**TASK GOAL:** Show only those lines of the entries where the string "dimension" is found.

Data extracted from a collection
──────────────────────────────
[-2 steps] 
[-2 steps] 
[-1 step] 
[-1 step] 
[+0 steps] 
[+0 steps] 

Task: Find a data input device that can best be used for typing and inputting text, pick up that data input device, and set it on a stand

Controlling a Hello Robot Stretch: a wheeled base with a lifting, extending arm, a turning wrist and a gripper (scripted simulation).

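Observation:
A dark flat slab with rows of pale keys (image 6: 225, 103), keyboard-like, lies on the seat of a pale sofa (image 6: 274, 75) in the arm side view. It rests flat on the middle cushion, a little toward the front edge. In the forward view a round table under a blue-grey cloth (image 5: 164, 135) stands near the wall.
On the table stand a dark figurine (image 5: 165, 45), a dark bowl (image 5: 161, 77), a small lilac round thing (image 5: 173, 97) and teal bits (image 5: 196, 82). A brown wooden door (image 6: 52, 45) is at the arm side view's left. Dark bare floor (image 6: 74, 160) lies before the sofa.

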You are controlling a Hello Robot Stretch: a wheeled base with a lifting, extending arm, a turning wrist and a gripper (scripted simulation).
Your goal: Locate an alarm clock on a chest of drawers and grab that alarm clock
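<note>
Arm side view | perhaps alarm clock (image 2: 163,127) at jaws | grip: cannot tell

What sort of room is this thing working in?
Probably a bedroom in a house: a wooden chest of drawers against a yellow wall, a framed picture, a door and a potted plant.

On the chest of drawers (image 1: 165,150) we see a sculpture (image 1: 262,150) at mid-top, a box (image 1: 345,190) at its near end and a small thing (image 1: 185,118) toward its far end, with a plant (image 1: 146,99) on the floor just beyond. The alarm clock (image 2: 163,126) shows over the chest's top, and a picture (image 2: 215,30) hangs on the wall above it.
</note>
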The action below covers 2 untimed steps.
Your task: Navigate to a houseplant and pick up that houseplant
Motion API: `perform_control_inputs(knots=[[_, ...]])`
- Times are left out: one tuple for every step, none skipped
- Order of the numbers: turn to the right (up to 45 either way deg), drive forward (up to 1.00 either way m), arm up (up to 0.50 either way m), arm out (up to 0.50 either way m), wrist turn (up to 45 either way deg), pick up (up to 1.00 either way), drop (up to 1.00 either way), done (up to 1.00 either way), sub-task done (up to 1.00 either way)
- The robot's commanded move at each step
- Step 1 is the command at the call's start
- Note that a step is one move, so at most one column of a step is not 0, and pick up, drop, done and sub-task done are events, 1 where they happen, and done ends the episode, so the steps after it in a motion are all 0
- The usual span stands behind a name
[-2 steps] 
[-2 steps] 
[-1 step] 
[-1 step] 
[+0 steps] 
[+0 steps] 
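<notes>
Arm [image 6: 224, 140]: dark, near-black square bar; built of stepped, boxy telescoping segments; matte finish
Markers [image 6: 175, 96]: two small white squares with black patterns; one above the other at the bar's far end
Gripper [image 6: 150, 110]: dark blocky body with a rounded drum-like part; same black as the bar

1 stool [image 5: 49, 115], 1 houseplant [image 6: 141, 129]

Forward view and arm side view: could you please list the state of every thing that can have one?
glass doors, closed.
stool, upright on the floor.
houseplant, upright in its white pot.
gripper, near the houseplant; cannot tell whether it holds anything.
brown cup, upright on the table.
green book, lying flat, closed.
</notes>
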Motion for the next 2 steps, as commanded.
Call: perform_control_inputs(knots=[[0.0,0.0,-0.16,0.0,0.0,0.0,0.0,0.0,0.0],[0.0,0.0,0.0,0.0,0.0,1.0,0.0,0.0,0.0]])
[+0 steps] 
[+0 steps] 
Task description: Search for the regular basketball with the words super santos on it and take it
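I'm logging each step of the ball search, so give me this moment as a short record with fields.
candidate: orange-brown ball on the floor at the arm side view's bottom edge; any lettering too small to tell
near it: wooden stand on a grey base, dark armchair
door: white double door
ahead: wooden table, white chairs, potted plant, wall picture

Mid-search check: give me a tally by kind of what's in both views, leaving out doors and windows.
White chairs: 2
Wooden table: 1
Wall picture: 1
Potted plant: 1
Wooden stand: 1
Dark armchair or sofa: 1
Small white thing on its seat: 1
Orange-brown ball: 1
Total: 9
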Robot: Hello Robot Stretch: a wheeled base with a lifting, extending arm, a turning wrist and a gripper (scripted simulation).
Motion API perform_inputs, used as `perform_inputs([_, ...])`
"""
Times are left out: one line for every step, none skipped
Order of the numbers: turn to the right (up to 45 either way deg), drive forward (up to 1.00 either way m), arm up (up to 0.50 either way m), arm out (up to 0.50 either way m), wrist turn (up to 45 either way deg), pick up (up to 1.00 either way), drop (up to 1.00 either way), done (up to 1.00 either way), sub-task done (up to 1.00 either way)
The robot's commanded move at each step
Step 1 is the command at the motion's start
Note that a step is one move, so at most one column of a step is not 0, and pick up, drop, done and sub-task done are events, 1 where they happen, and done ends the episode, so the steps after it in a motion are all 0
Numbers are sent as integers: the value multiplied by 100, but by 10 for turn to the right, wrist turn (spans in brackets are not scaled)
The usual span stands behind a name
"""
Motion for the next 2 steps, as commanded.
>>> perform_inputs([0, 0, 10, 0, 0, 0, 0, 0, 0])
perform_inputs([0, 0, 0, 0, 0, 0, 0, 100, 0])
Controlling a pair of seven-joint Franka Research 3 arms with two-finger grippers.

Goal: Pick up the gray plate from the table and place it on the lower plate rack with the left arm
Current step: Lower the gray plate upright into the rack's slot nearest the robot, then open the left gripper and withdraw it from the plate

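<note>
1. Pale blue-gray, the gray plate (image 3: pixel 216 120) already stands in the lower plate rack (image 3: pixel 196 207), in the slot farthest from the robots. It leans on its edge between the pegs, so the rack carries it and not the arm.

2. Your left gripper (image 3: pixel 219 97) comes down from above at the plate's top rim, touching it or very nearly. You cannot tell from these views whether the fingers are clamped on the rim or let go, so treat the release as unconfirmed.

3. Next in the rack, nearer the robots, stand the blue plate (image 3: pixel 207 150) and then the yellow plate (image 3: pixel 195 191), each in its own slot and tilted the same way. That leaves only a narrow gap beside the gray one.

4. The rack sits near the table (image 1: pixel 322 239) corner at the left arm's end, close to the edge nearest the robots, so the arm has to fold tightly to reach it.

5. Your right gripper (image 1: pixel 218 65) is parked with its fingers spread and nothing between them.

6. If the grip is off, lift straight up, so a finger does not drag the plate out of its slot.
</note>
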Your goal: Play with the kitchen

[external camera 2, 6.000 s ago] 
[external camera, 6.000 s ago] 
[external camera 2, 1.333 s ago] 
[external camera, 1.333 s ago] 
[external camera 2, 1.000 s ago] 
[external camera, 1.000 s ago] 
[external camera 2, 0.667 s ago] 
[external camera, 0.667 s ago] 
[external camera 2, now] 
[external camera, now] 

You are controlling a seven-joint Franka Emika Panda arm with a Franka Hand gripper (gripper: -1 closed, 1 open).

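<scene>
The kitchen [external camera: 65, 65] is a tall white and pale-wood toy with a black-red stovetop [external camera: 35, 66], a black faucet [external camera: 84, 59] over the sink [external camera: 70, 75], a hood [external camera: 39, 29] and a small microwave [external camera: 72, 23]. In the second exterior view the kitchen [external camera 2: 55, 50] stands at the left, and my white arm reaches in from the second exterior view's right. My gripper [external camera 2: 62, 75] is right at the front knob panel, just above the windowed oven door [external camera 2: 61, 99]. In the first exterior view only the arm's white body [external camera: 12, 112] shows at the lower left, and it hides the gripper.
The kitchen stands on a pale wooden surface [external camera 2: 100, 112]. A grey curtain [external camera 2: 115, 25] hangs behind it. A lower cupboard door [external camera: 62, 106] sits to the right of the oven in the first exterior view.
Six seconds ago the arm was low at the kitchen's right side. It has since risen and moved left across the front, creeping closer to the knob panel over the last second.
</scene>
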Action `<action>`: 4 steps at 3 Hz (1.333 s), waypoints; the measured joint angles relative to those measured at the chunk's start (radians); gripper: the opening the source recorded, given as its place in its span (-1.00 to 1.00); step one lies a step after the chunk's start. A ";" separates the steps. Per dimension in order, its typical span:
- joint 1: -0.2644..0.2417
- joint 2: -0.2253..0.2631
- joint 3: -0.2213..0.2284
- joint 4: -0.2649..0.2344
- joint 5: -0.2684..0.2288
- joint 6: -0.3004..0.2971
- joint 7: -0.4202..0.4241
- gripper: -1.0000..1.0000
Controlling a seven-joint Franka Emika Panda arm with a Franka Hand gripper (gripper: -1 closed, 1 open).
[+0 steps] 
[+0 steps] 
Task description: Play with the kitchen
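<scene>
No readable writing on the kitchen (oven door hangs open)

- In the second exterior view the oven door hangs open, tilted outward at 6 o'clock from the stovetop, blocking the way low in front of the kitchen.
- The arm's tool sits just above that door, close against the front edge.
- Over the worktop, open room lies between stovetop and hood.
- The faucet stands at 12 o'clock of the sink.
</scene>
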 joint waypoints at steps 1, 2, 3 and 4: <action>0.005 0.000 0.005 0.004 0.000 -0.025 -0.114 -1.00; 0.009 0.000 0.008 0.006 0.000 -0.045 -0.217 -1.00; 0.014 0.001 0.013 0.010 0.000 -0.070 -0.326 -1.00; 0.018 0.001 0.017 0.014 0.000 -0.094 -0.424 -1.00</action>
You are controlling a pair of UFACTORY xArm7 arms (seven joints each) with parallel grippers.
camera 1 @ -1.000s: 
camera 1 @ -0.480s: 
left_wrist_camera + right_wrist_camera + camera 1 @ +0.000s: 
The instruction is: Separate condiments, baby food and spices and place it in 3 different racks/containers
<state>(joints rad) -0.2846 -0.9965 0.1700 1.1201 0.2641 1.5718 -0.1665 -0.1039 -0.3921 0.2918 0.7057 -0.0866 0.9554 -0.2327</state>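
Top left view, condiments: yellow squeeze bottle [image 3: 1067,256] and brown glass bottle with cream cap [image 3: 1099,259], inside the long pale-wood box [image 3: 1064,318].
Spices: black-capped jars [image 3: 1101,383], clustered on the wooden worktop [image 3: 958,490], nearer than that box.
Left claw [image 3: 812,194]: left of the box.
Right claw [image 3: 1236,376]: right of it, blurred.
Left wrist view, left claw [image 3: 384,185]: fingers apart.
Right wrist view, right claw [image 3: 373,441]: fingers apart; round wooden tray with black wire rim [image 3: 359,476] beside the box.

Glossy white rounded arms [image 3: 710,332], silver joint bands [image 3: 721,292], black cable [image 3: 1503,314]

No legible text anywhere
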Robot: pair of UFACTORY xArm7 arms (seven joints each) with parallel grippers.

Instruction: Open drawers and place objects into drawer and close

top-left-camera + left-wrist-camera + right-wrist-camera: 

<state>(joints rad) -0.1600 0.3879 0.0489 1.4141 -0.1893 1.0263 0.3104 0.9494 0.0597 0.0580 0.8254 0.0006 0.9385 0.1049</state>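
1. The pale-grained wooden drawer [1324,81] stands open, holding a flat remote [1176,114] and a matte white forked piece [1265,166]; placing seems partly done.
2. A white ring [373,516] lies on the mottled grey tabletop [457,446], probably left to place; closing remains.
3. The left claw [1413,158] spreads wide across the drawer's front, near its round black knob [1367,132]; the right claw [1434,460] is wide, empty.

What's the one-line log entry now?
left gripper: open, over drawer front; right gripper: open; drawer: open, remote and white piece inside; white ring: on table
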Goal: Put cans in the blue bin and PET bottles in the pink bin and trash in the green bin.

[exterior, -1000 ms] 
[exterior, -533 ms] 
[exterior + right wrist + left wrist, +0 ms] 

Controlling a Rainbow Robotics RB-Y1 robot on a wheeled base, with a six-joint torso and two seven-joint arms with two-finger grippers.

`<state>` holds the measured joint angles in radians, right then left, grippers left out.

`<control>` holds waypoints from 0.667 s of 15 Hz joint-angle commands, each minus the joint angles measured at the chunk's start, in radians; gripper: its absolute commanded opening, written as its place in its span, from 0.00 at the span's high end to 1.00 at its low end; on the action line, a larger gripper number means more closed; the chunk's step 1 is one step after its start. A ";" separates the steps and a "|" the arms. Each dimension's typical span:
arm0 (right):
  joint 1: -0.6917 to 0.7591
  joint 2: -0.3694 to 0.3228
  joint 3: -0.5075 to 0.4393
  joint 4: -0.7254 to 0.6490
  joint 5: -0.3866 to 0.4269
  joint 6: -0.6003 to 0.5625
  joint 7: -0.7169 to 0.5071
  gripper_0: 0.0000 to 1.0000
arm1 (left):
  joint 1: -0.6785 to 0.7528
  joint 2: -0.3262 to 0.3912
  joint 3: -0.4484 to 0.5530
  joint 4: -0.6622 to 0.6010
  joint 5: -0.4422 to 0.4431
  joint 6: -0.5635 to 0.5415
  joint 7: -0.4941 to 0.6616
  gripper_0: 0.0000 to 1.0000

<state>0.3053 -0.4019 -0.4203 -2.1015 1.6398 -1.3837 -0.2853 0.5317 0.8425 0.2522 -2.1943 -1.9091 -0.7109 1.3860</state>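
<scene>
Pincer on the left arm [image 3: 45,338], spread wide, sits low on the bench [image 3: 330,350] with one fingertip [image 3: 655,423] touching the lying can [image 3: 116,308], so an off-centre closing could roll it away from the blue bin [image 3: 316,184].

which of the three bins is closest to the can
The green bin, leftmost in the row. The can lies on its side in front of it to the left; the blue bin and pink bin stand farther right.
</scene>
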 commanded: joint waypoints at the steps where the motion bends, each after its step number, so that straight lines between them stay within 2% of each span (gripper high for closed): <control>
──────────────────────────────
**COMPLETED TASK:**
Action `<action>`: 4 steps at 3 Hz (1.333 s), waypoints; the measured joint angles relative to those measured at the chunk's start (radians); gripper: the opening the source recorded, given as its place in its span (-1.00 to 1.00); step one lies a step after the chunk's start. A ";" separates the steps. Per dimension in order, its typical span:
`<control>` holds waypoints from 0.667 s of 15 Hz joint-angle commands, each minus the joint angles measured at the chunk's start, in radians; gripper: its absolute commanded opening, written as its place in its span, from 0.00 at the span's high end to 1.00 at its low end; on the action line, a larger gripper number means more closed; the chunk's step 1 is one step after its start. A ";" separates the steps and a "|" the arms. Each dimension's typical span:

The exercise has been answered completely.